It seems that every other day, there’s a new hacking nightmare to deal with.
Everyone from Target (TGT) to the home-wrecking dating site AshleyMadison.com to the the New York Stock Exchange to the federal government has been penetrated. But as cybercrime rises, so does spending to deter that crime.
And as cybersecurity firms blossom, so do cybersecurity stocks.
The technology sector has continued to swoon as every new attack has prompted more and more investors to take notice. Cybersecurity stocks – such as FireEye (FEYE) or Palo Alto Networks (PANW) — exhibit some of the best year-to-date performance for stocks of any sector.
To that end, exchange-traded funds are your best bet at playing a niche like cybersecurity. And it just so happens that Wall Street has two ETFs that bet directly on cybersecurity stocks.
The real question is: Which one is better for your investment dollar?
Two Sides of the Same Coin
Analysts at tech research firm Gartner expect cybersecurity spending by private non-government entities to reach a whopping $77 billion this year. With that kind of spending coming down the pike, the cybersecurity theme is ripe for investment and Wall Street is happy to help average Joes on that endeavor.
Although HACK and CIBR track similar goals, there are some subtle nuances that might cause one ETF or the other to be a better fit for your portfolio.
The first comes down to index construction.
HACK, a more established ETF, tracks the ISE Cyber Security Index, which focuses on stocks that develop hardware and/or software for the safeguarding of access to files, websites and networks. CIBR tracks the Nasdaq CEA Cybersecurity Index, which tracks stocks involved in the building, implementation and management of security protocols of private and public networks, computers and mobile devices.

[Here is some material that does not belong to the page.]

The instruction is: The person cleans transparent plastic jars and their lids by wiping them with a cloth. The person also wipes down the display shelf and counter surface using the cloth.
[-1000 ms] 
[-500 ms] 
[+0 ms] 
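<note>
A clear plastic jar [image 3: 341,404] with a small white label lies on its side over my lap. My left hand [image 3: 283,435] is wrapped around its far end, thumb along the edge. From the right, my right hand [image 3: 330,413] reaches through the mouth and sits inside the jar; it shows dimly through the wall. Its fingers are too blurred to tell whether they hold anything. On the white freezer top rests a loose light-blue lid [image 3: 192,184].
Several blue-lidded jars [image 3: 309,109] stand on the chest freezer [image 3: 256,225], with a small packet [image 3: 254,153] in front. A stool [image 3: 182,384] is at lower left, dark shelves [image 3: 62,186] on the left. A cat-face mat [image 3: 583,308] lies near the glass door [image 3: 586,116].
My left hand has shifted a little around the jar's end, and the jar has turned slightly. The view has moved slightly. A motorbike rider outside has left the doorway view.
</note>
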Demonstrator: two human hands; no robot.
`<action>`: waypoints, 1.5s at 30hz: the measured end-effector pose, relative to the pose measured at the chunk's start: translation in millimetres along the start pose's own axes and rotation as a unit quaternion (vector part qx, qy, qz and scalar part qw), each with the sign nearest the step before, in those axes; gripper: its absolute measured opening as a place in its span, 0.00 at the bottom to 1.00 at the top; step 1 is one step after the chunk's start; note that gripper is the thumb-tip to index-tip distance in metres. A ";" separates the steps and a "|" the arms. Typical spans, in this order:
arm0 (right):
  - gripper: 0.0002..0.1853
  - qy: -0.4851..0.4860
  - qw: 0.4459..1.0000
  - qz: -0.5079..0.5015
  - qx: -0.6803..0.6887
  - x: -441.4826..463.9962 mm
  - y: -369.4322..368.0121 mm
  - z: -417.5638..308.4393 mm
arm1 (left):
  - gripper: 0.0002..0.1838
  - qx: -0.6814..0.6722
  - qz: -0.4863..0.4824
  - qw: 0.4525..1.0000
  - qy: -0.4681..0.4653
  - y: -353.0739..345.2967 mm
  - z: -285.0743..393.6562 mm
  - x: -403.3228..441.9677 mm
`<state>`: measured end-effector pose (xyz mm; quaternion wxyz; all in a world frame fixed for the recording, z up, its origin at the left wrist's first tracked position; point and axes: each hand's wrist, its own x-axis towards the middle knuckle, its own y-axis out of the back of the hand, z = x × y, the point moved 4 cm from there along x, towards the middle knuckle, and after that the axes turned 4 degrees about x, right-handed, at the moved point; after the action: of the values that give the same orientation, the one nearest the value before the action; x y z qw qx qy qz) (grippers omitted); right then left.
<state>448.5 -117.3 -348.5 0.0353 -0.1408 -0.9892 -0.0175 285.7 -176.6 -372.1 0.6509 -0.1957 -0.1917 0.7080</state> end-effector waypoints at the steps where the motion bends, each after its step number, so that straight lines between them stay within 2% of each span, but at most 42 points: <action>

If those sound basically the the same … well, they are. A quick glance at CIBR and HACK’s holdings reflect many of the same names. The amount of holdings in each ETF are also nearly identical: 32 for HACK, 34 for CIBR. And yet, they have two very different portfolios of cybersecurity stocks. The difference in the indices comes down to liquidity and size of the underlying stocks in the indices, as well as weighting strategy.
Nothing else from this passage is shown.